Directed by: Paul Thomas Anderson
Starring: Alana Haim, Cooper Hoffman, Sean Penn, Tom Waits, Bradley Cooper, Benny Safdie
United Artists Releasing
Running time: 133 minutes
Our Score: 5 out of 5 stars
Set in the San Fernando Valley in the early 1970s, Paul Thomas Anderson’s latest film Licorice Pizza is so evidently a love letter to the Hollywood time period that Anderson grew up in. The film follows Gary Valentine (Cooper Hoffman, son of the late, great Phillip Seymour Hoffman) who is a charismatic child actor… except he’s now 15, and is slowly losing his childlike edge and looks that got him cast in the first place. Then during picture day at his high school he meets Alana (Alana Haim), an older girl who seems to be a bit aimless in life, by bouncing from job to job and desperately trying to get out of the town she grew up in.
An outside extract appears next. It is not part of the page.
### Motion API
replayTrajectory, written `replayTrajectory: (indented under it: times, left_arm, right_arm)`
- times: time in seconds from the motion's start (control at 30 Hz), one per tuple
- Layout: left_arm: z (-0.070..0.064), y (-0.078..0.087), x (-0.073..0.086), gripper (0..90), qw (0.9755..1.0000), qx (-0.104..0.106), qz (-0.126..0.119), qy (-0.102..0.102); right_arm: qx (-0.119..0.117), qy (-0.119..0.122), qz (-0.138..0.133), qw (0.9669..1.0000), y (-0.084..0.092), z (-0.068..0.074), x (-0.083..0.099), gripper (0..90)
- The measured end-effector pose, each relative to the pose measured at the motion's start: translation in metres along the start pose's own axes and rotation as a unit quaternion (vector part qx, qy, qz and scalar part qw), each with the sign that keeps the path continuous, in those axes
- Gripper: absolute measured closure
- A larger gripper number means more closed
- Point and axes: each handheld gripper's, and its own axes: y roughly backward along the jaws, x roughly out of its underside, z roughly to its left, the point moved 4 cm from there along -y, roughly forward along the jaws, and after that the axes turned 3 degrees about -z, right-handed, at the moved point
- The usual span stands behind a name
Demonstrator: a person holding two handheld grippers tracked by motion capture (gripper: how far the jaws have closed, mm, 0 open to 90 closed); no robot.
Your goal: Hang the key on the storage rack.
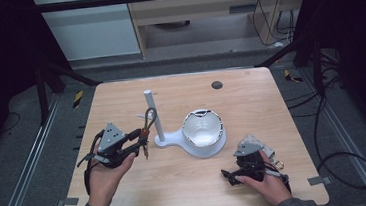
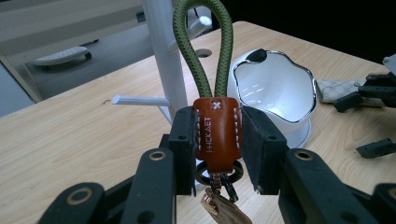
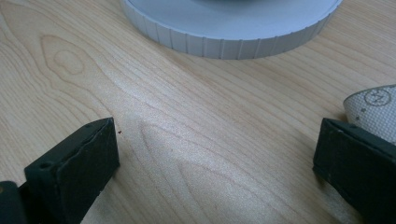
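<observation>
The left gripper (image 2: 217,140) has its jaws clamped on the brown leather tab of a keychain (image 2: 217,133), pads pressing it from both sides; the green cord loop stands upright above the tab, and a metal ring with small clips hangs below it. In the high view the left gripper (image 1: 141,136) holds the keychain (image 1: 147,126) above the tabletop, just left of the white stand's (image 1: 155,120) upright post — the loop close beside the post, though whether they touch cannot be told.

The right gripper (image 3: 215,158) rests low over the bare wood with its jaws wide apart, nothing between them (a patterned pouch (image 3: 373,109) lies just beside one jaw). In the high view the right gripper (image 1: 234,171) sits near the table's front right, the pouch (image 1: 255,144) against it.

The stand's base widens into a white bowl (image 1: 202,129) with a shiny rim, mid-table. The light wooden tabletop (image 1: 250,92) has a dark round grommet (image 1: 216,85) near its far edge — beyond it, grey floor, cables and dark framing.
</observation>
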Motion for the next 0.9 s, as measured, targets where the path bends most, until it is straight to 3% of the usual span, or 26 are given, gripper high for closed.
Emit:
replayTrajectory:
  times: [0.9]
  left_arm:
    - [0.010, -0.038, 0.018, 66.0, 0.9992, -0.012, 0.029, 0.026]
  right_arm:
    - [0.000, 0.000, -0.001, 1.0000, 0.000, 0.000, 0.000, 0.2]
Gary quickly falls head over heels in love with Alana, before she quickly humbles him into realizing the age difference between the two. The rest of the film delicately explores a “will they, won’t they, should they?” dynamic that is coded in angst, heartache, and wildly entertaining misadventures.
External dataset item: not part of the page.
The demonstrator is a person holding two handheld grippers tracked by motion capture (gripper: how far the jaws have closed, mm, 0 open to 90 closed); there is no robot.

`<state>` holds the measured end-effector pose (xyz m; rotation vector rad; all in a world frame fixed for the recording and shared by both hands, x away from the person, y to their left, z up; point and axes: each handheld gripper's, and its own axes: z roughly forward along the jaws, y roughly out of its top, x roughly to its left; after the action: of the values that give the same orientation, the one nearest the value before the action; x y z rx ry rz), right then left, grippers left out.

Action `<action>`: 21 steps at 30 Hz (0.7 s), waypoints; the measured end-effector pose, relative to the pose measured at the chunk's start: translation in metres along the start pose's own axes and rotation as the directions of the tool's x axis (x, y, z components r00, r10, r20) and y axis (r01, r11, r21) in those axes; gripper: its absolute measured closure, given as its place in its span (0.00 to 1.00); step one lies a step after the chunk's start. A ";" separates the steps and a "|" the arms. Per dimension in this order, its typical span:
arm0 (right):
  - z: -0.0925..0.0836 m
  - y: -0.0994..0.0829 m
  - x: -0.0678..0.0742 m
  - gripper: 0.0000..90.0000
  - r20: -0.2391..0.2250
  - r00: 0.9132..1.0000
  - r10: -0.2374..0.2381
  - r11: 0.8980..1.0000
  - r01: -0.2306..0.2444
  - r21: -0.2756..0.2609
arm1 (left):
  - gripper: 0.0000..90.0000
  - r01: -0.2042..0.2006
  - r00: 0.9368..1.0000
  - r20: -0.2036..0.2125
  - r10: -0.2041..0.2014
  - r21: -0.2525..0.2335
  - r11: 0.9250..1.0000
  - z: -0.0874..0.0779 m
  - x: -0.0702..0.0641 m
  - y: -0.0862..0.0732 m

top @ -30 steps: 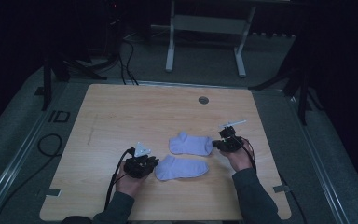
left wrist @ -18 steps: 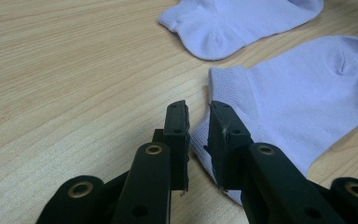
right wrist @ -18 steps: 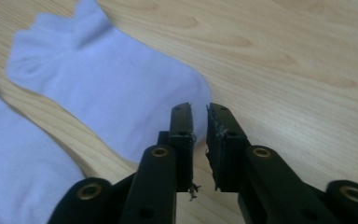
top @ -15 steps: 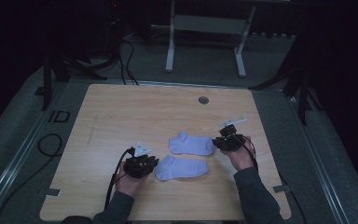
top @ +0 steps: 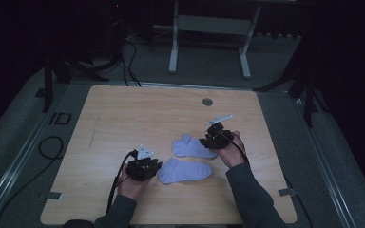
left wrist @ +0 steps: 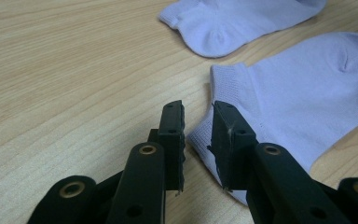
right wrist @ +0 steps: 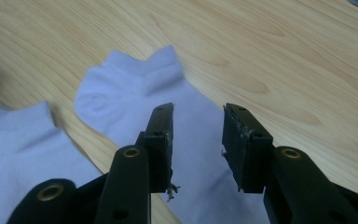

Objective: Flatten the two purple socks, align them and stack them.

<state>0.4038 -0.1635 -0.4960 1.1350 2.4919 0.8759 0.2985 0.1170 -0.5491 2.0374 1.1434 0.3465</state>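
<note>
one camera looks down from above the table (top: 123, 114); two ride low and close, both sharing the socks (left wrist: 303, 98) with it.

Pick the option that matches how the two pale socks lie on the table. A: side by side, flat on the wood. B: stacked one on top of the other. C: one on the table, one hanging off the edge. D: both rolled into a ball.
A: the farther sock and the nearer sock both lie flat on the wooden table, next to each other, neither stacked nor rolled.
</note>
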 end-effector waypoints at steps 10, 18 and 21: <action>0.026 0.009 0.021 0.67 -0.060 0.994 -0.091 0.996 0.092 0.013 | 0.82 -0.002 1.000 0.003 0.002 0.003 1.000 0.001 -0.001 0.000; 0.047 0.016 0.034 0.66 -0.086 0.987 -0.133 0.990 0.136 0.033 | 0.81 -0.003 1.000 0.005 0.003 0.003 1.000 0.001 -0.001 0.000; 0.057 0.016 0.036 0.62 -0.091 0.987 -0.135 0.989 0.140 0.054 | 0.80 -0.002 1.000 0.006 0.002 0.001 1.000 0.001 -0.001 0.000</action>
<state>0.4166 -0.1048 -0.5302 0.9475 2.6470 0.8343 0.2986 0.1160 -0.5498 2.0396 1.1381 0.3410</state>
Just to put my cards on the table right off the bat, Paul Thomas Anderson is my favorite working director today and maybe even of all-time. The man has simply never made anything that hasn’t been an absolute masterpiece in my eyes. So with all of that being said, I was immediately fascinated to hear that his newest film was going to be a coming of age movie.. especially considering his last film was about an egocentric fashion designer in London. And now that I’ve seen it, I can honestly say it’s the type of movie that reminds you why you love movies. Every single second of this film is so infectiously charming and entertaining, all the while being matched with the absolutely insane talent and craft that Paul Thomas Anderson always brings to the table as a director. From amazing tracking shots to lush cinematography and an expertly used soundtrack, this is a film that’s as equally entertaining as it is technically perfected.
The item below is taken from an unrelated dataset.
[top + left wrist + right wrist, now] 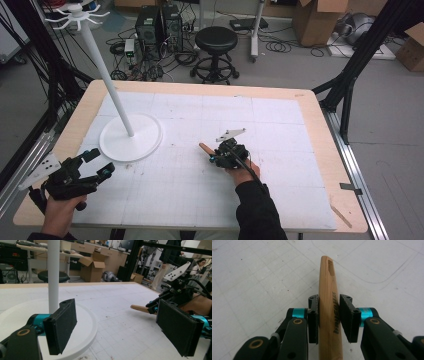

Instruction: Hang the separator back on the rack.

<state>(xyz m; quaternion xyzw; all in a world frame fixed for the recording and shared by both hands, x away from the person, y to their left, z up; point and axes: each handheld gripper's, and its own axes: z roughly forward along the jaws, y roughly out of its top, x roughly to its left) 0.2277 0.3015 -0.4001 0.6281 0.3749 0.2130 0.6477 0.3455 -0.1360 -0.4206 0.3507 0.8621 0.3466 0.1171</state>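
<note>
The left hand-held gripper [95, 162] sits low at the near left in the person's left hand [61, 212], its jaws spread wide with nothing between them. The right hand-held gripper [329, 317], held from behind near the middle by the right hand [242, 174], points away to the far left, its pads [313, 317] closed in on both sides.

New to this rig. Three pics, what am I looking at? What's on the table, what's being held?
No robot here: a person holds a hand-operated two-jaw gripper in each hand. The high view looks down from above the person's side of the table. The other two pictures come from cameras riding on each gripper, looking along its black jaws.

On the table stands a white stand, a pole on a round base with hooks at the top. The left gripper sits beside that base, jaws wide open and empty. The right gripper has its pads on either side of a wooden handle with a slot near its far end; the pads look pressed against it.
</note>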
Cooper Hoffman and Alana Haim both give extraordinary performances here, especially considering it’s both of their feature-film debuts. But it’s when they share the screen together and the chemistry simply oozes off the screen. Every moment they spend together, whether it’s getting into trouble together or sharing an intimate conversation with each other, is absolute cinematic magic and reminds you how infectious it is to watch two amazing performers simply work off of one another. There is a whole star-studded supporting cast featured here as well, from Tom Waitts to Sean Penn to Benny Safdie – but Bradley Cooper also nearly steals the whole show with his brief appearance that had me laughing so hard that I cried.
The film pulls off an incredibly impressive balancing act that works as both a love letter to this certain point in time for Hollywood as well as an extremely tender and emotional coming of age story. I usually think being “accessible” to modern audiences is a bit of an overrated idea, but I think Paul Thomas Anderson truly found a sweet spot with Licorice Pizza, a film that plays so well with an audience but will be an absolute critical and awards darling this time next year. Far and away one of, if not my absolute favorite film of the year so far.